(Collection entries)
BEGIN

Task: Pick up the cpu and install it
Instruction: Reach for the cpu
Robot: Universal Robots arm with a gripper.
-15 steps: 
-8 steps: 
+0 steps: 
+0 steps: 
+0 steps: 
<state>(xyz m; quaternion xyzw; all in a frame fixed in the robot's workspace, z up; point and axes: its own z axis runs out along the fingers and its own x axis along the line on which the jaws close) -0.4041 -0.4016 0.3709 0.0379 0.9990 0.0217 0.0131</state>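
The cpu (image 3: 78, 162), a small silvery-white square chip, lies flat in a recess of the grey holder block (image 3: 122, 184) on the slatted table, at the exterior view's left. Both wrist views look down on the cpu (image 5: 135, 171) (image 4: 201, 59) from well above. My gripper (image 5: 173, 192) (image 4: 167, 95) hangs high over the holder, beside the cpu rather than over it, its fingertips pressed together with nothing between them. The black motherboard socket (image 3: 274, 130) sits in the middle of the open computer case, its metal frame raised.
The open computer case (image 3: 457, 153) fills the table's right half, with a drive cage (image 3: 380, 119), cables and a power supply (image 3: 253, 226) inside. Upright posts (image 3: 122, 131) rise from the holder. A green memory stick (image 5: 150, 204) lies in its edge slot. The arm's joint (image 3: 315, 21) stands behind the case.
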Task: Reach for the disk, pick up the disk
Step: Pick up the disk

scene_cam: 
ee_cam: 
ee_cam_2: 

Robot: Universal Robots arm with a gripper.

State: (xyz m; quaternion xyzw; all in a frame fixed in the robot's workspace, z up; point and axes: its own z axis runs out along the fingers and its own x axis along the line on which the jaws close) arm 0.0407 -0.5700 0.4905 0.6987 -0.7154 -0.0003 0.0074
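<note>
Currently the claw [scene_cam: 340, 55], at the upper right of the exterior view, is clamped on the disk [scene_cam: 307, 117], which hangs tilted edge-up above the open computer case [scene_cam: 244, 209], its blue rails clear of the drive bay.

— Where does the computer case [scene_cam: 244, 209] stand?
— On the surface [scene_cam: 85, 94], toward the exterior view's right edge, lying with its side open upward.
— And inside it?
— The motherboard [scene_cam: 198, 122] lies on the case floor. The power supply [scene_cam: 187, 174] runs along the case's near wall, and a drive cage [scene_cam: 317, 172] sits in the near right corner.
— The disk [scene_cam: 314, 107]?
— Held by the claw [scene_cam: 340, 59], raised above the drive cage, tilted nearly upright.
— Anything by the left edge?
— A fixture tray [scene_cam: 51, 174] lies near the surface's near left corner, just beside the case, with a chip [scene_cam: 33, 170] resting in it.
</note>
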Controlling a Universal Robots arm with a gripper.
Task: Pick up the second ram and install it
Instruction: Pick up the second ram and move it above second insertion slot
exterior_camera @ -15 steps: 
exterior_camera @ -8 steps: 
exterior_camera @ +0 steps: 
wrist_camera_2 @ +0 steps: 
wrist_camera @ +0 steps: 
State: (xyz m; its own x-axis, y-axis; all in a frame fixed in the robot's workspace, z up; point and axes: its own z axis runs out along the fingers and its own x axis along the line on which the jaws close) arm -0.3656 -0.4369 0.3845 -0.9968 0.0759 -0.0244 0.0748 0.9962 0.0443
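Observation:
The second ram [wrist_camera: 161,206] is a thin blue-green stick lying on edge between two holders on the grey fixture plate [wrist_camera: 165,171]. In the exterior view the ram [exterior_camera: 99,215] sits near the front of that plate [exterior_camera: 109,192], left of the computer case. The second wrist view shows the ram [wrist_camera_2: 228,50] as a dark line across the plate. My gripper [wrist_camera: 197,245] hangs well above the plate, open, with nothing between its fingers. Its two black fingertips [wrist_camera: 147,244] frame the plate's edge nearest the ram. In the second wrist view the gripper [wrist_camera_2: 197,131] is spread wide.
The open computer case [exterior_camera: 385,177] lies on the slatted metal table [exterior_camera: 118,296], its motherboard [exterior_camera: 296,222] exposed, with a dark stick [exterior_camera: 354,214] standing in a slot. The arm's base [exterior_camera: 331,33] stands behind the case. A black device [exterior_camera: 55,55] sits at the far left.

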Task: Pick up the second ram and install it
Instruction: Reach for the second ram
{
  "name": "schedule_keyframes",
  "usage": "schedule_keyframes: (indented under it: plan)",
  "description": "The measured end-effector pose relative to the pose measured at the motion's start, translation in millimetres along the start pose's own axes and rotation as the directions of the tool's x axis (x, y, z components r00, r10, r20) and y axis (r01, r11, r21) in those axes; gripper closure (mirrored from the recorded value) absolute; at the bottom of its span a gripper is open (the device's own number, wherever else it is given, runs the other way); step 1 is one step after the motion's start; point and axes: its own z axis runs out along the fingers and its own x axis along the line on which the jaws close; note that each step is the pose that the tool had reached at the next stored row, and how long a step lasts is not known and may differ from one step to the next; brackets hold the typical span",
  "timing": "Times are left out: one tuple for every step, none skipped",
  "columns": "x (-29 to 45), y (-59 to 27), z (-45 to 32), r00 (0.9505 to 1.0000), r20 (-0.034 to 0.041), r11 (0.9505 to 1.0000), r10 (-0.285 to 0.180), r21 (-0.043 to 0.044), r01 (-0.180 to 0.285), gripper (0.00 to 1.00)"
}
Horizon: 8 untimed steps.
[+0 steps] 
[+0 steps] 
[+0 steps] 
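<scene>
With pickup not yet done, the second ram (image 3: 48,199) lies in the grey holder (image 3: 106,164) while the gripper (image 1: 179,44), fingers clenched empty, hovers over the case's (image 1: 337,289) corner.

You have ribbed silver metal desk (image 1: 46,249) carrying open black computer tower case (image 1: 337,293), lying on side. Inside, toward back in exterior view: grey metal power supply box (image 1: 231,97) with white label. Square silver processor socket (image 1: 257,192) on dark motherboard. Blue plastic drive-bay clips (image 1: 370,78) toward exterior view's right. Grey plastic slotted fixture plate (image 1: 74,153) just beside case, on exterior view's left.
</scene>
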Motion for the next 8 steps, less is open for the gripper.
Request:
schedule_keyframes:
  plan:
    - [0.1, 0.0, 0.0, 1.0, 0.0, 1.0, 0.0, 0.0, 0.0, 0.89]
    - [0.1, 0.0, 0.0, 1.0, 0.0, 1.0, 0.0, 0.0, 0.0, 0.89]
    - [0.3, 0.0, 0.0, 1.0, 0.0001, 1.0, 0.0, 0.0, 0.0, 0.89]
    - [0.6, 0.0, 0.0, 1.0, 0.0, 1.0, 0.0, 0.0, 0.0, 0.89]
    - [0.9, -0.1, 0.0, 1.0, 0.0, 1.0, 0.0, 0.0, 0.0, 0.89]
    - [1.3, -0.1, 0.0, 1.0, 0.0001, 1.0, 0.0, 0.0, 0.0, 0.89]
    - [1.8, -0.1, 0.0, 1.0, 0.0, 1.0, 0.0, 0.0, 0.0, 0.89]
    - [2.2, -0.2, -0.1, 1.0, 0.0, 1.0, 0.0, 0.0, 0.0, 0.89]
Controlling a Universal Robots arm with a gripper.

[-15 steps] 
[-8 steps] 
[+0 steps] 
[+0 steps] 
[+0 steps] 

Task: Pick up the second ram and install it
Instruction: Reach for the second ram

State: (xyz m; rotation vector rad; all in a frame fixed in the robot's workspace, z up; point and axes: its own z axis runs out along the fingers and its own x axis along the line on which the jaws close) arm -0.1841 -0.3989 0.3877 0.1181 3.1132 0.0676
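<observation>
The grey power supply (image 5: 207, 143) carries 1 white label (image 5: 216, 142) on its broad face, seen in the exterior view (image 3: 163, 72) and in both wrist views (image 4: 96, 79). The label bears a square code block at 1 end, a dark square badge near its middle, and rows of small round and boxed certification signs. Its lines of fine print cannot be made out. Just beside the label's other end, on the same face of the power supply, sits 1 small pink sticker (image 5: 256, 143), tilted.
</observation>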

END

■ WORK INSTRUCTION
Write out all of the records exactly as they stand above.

■ RESPONSE AREA
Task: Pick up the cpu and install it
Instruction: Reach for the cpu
Robot: Universal Robots arm with a gripper.
-15 steps: 
-8 steps: 
+0 steps: 
+0 steps: 
+0 steps: 
<state>(xyz m; quaternion xyzw; all in a frame fixed in the robot's workspace, z up; point and axes: its own z axis runs out along the fingers and its own x axis along the line on which the jaws close) -0.4041 -0.4016 0.3709 0.0379 0.9990 0.0217 0.0131</state>
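The cpu (image 3: 78, 162), a small silvery-white square chip, lies flat in a recess of the grey holder block (image 3: 122, 184) on the slatted table, at the exterior view's left. Both wrist views look down on the cpu (image 5: 135, 171) (image 4: 201, 59) from well above. My gripper (image 5: 173, 192) (image 4: 167, 95) hangs high over the holder, beside the cpu rather than over it, its fingertips pressed together with nothing between them. The black motherboard socket (image 3: 274, 130) sits in the middle of the open computer case, its metal frame raised.
The open computer case (image 3: 457, 153) fills the table's right half, with a drive cage (image 3: 380, 119), cables and a power supply (image 3: 253, 226) inside. Upright posts (image 3: 122, 131) rise from the holder. A green memory stick (image 5: 150, 204) lies in its edge slot. The arm's joint (image 3: 315, 21) stands behind the case.
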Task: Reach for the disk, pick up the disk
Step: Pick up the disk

scene_cam: 
ee_cam: 
ee_cam_2: 

Robot: Universal Robots arm with a gripper.

State: (xyz m; quaternion xyzw; all in a frame fixed in the robot's workspace, z up; point and axes: its own z axis runs out along the fingers and its own x axis along the line on which the jaws close) arm 0.0407 -0.5700 0.4905 0.6987 -0.7154 -0.0003 0.0074
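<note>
Currently the claw [scene_cam: 340, 55], at the upper right of the exterior view, is clamped on the disk [scene_cam: 307, 117], which hangs tilted edge-up above the open computer case [scene_cam: 244, 209], its blue rails clear of the drive bay.

— Where does the computer case [scene_cam: 244, 209] stand?
— On the surface [scene_cam: 85, 94], toward the exterior view's right edge, lying with its side open upward.
— And inside it?
— The motherboard [scene_cam: 198, 122] lies on the case floor. The power supply [scene_cam: 187, 174] runs along the case's near wall, and a drive cage [scene_cam: 317, 172] sits in the near right corner.
— The disk [scene_cam: 314, 107]?
— Held by the claw [scene_cam: 340, 59], raised above the drive cage, tilted nearly upright.
— Anything by the left edge?
— A fixture tray [scene_cam: 51, 174] lies near the surface's near left corner, just beside the case, with a chip [scene_cam: 33, 170] resting in it.
</note>
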Controlling a Universal Robots arm with a gripper.
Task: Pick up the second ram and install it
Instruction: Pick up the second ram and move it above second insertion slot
exterior_camera @ -15 steps: 
exterior_camera @ -8 steps: 
exterior_camera @ +0 steps: 
wrist_camera_2 @ +0 steps: 
wrist_camera @ +0 steps: 
State: (xyz m; its own x-axis, y-axis; all in a frame fixed in the robot's workspace, z up; point and axes: its own z axis runs out along the fingers and its own x axis along the line on which the jaws close) arm -0.3656 -0.4369 0.3845 -0.9968 0.0759 -0.0244 0.0748 0.9962 0.0443
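Observation:
The second ram [wrist_camera: 161,206] is a thin blue-green stick lying on edge between two holders on the grey fixture plate [wrist_camera: 165,171]. In the exterior view the ram [exterior_camera: 99,215] sits near the front of that plate [exterior_camera: 109,192], left of the computer case. The second wrist view shows the ram [wrist_camera_2: 228,50] as a dark line across the plate. My gripper [wrist_camera: 197,245] hangs well above the plate, open, with nothing between its fingers. Its two black fingertips [wrist_camera: 147,244] frame the plate's edge nearest the ram. In the second wrist view the gripper [wrist_camera_2: 197,131] is spread wide.
The open computer case [exterior_camera: 385,177] lies on the slatted metal table [exterior_camera: 118,296], its motherboard [exterior_camera: 296,222] exposed, with a dark stick [exterior_camera: 354,214] standing in a slot. The arm's base [exterior_camera: 331,33] stands behind the case. A black device [exterior_camera: 55,55] sits at the far left.
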
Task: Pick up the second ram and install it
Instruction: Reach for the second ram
{
  "name": "schedule_keyframes",
  "usage": "schedule_keyframes: (indented under it: plan)",
  "description": "The measured end-effector pose relative to the pose measured at the motion's start, translation in millimetres along the start pose's own axes and rotation as the directions of the tool's x axis (x, y, z components r00, r10, r20) and y axis (r01, r11, r21) in those axes; gripper closure (mirrored from the recorded value) absolute; at the bottom of its span a gripper is open (the device's own number, wherever else it is given, runs the other way); step 1 is one step after the motion's start; point and axes: its own z axis runs out along the fingers and its own x axis along the line on which the jaws close; note that each step is the pose that the tool had reached at the next stored row, and how long a step lasts is not known and may differ from one step to the next; brackets hold the typical span",
  "timing": "Times are left out: one tuple for every step, none skipped",
  "columns": "x (-29 to 45), y (-59 to 27), z (-45 to 32), r00 (0.9505 to 1.0000), r20 (-0.034 to 0.041), r11 (0.9505 to 1.0000), r10 (-0.285 to 0.180), r21 (-0.043 to 0.044), r01 (-0.180 to 0.285), gripper (0.00 to 1.00)"
}
Horizon: 8 untimed steps.
[+0 steps] 
[+0 steps] 
[+0 steps] 
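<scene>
With pickup not yet done, the second ram (image 3: 48,199) lies in the grey holder (image 3: 106,164) while the gripper (image 1: 179,44), fingers clenched empty, hovers over the case's (image 1: 337,289) corner.

You have ribbed silver metal desk (image 1: 46,249) carrying open black computer tower case (image 1: 337,293), lying on side. Inside, toward back in exterior view: grey metal power supply box (image 1: 231,97) with white label. Square silver processor socket (image 1: 257,192) on dark motherboard. Blue plastic drive-bay clips (image 1: 370,78) toward exterior view's right. Grey plastic slotted fixture plate (image 1: 74,153) just beside case, on exterior view's left.
</scene>
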Motion for the next 8 steps, less is open for the gripper.
Request:
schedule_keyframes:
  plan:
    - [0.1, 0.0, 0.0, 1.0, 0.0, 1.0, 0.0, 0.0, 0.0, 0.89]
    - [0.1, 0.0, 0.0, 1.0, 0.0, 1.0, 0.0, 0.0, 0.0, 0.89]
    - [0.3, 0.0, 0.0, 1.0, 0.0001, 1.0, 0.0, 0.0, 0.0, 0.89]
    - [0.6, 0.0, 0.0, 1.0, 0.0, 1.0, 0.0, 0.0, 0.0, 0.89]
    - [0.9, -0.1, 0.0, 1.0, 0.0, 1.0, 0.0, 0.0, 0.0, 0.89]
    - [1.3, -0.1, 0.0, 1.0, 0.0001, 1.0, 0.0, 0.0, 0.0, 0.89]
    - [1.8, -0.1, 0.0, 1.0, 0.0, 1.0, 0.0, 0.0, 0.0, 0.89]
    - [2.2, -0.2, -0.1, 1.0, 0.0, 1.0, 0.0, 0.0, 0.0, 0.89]
Controlling a Universal Robots arm with a gripper.

[-15 steps] 
[-8 steps] 
[+0 steps] 
[+0 steps] 
[+0 steps] 

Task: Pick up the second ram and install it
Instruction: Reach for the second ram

State: (xyz m; rotation vector rad; all in a frame fixed in the robot's workspace, z up; point and axes: its own z axis runs out along the fingers and its own x axis along the line on which the jaws close) arm -0.1841 -0.3989 0.3877 0.1181 3.1132 0.0676
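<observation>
The grey power supply (image 5: 207, 143) carries 1 white label (image 5: 216, 142) on its broad face, seen in the exterior view (image 3: 163, 72) and in both wrist views (image 4: 96, 79). The label bears a square code block at 1 end, a dark square badge near its middle, and rows of small round and boxed certification signs. Its lines of fine print cannot be made out. Just beside the label's other end, on the same face of the power supply, sits 1 small pink sticker (image 5: 256, 143), tilted.
</observation>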

The output is now complete.